Hi. I’m trying to parallelize my C++ code and its going sooooo slow when I add the CUDA Part.
I’ve got a list of Objects, and for every object I have to do some operations…In spite of using a “for” estructure in order to going throw the list, my idea was to parallelyze this list.
The problem is that this block of code (the “for” structure with the operations) is called several times during the execution of the program, and when I add the call to the cuda Function it adds a big delay to the final result (Not perceptible in a single iteration, but yes in the global execution time of the program)

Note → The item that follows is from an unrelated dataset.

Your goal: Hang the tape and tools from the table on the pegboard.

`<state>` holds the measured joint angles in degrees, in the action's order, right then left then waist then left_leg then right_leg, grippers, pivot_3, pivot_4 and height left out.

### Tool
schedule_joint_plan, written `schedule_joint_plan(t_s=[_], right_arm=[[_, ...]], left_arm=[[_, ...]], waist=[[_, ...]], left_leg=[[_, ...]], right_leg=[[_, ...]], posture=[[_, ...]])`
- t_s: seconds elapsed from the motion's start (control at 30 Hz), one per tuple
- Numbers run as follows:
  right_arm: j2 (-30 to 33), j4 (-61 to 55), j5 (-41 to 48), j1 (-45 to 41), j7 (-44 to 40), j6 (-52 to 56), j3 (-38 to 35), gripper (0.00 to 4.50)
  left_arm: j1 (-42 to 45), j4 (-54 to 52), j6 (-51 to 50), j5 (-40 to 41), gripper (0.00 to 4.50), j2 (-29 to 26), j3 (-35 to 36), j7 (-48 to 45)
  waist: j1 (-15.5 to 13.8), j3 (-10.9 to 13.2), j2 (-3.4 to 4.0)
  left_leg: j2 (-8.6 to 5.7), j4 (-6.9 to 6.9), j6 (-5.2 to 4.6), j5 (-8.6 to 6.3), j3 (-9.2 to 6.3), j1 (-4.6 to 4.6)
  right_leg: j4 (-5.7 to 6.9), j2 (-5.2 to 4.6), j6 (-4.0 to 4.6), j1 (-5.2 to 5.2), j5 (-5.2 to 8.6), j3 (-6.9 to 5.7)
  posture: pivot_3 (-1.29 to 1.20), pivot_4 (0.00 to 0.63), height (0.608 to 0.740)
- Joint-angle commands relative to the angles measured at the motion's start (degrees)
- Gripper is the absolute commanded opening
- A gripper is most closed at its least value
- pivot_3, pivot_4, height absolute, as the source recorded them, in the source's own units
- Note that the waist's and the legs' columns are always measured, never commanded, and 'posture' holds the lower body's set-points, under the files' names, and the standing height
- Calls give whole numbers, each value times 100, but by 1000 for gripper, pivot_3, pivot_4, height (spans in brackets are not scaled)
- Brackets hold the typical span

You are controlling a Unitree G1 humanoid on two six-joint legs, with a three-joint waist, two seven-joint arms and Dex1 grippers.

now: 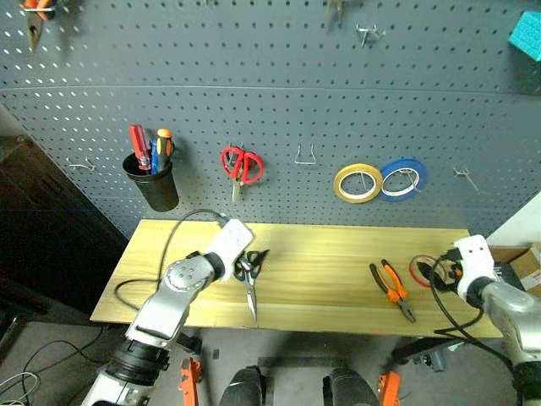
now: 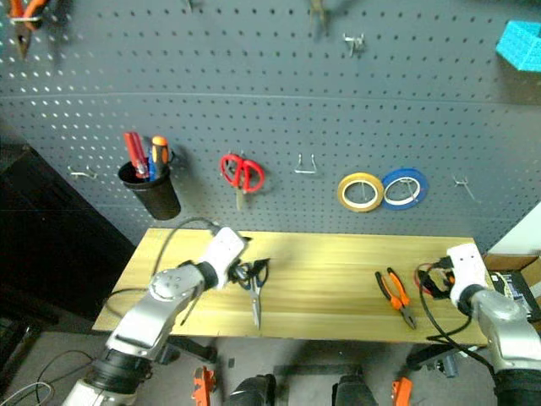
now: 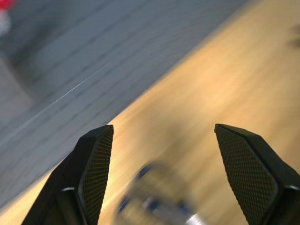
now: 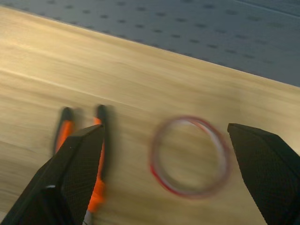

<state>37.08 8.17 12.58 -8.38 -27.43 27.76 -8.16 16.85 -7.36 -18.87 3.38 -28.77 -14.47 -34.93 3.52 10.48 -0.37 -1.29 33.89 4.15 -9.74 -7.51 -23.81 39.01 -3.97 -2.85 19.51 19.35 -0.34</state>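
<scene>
The table (image 1: 338, 279) is lying with its long axis running left to right, its far edge close under the pegboard (image 1: 279, 93).

Toward the left, the left gripper (image 3: 161, 171) is hovering over the dark-blue-handled scissors (image 1: 250, 279) with its fingers (image 3: 96, 168) standing wide apart and gripping nothing. The scissors are lying flat on the wood, long axis running near to far: the handles are pointing toward the pegboard and the blades are pointing at the near edge, the tip stopping just short of it. The left wrist view is showing the blurred handles low between the spread fingers.

The middle of the tabletop is lying bare, leaving open wood between the scissors and the next tool.

Toward the right, the orange-and-black-handled pliers (image 1: 390, 290) are lying slightly slantwise, handles toward the pegboard and nose pointing at the near edge and a little right. Just beside them, apart, the red tape (image 4: 190, 157) is lying flat near the table's right end. The right gripper (image 4: 166, 173) is hovering above it, fingers (image 4: 265, 168) spread wide and empty, the ring sitting between them in the right wrist view.

On the pegboard above, a black cup (image 1: 154, 182), red-handled scissors (image 1: 241, 166), a yellow roll (image 1: 357, 183) and a blue roll (image 1: 402, 178) are hanging.
</scene>
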Motion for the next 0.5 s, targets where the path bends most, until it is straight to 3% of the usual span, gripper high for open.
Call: schedule_joint_plan(t_s=[0.03,0.3,0.5], right_arm=[[80,529,-286,-499,-94,118,264,4500],[118,2881,-1008,-1626,-161,-532,733,4500],[40,3745,-1444,-1996,-557,-903,1218,4500]], left_arm=[[186,-253,119,175,3656,18,-19,-415],[113,-401,231,198,3656,6,-10,-776],[-40,-593,66,433,3656,-39,53,-1094]], waist=[[11,79,-6],[9,253,-20],[25,294,-23]], left_leg=[[0,0,0,0,1,0],[-4,0,-16,-10,8,-21],[-2,1,-17,-10,9,-20]], right_leg=[[0,0,0,0,0,0],[-2,-6,0,19,0,-1],[0,-6,0,20,0,-1]], posture=[[-99,225,740],[-74,235,740],[-70,227,740]])
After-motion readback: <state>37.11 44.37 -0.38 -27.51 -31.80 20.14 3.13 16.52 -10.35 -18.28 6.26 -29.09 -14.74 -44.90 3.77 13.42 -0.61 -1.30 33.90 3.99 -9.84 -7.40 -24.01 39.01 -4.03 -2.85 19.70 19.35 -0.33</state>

I don’t know if there is a problem of a communication delay between C Code and CUDA Code, or perhaps, my CUDA Code is not defined properly. I put a sample of what I want to do with CUDA
My cpp function
void Env::check ( void ) {
if ( pop->size() < get_param ( "max_size" ) ) {
std::list<BAC *>::iterator j;
//CALL TO CUDA FUNCTION
CUDA_envCheck();
for ( j=population->begin(); j!=population->end(); j++ ) {
/*Set of operations*/
}
}
}
And this is the CU File
// CUDA-C includes
#include <cuda.h>
#include "device_launch_parameters.h"
#include <cuda_runtime.h>
#include <stdio.h>
#include *******
#include *******
cudaError_t _envCheckCuda();
__global__ void _envCheckKernel()
{
int i = threadIdx.x;
//Here will be the functions for each object of the list, by the moment is empty, just for checking
//that the code doesn't have too many delays of time
}
extern "C" int* CUDA_envCheck(int *c){
int c[arraySize] = { 0 };
// Add vectors in parallel.
cudaError_t cudaStatus = envCheckCuda(c);
if (cudaStatus != cudaSuccess) {
fprintf(stderr, "envCheckCuda failed!");
//return 1;
}
// cudaDeviceReset must be called before exiting in order for profiling and
// tracing tools such as Nsight and Visual Profiler to show complete traces.
cudaStatus = cudaDeviceReset();
if (cudaStatus != cudaSuccess) {
fprintf(stderr, "cudaDeviceReset failed!");
//return 1;
}
return c;
}
cudaError_t envCheckCuda(int *c)
{
int size=16;
cudaError_t cudaStatus;
std::list<BAC *>::iterator j;
int *dev_c = 0;
// Choose which GPU to run on, change this on a multi-GPU system.
cudaStatus = cudaSetDevice(0);
if (cudaStatus != cudaSuccess) {
fprintf(stderr, "cudaSetDevice failed! Do you have a CUDA-capable GPU installed?");
goto Error;
}
// Allocate GPU buffers for three vectors (two input, one output) .
cudaStatus = cudaMalloc((void**)&dev_c, size * sizeof(int));
if (cudaStatus != cudaSuccess) {
fprintf(stderr, "cudaMalloc failed!");
goto Error;
}
// Copy input vectors from host memory to GPU buffers.
cudaStatus = cudaMemcpy(dev_c, c, size * sizeof(int), cudaMemcpyHostToDevice);
if (cudaStatus != cudaSuccess) {
fprintf(stderr, "cudaMemcpy failed!");
goto Error;
}
worldUpdKernel<<<1, size>>>(dev_c);
// Launch a kernel on the GPU with one thread for each element.
// Check for any errors launching the kernel
cudaStatus = cudaGetLastError();
if (cudaStatus != cudaSuccess) {
fprintf(stderr, "decKernel launch failed: %s\n", cudaGetErrorString(cudaStatus));
goto Error;
}
// cudaDeviceSynchronize waits for the kernel to finish, and returns
// any errors encountered during the launch.
cudaStatus = cudaDeviceSynchronize();
if (cudaStatus != cudaSuccess) {
fprintf(stderr, "cudaDeviceSynchronize returned error code %d after launching addKernel!\n", cudaStatus);
goto Error;
}
// Copy output vector from GPU buffer to host memory.
Error:
cudaFree(dev_c);
return cudaStatus;
}
Thank you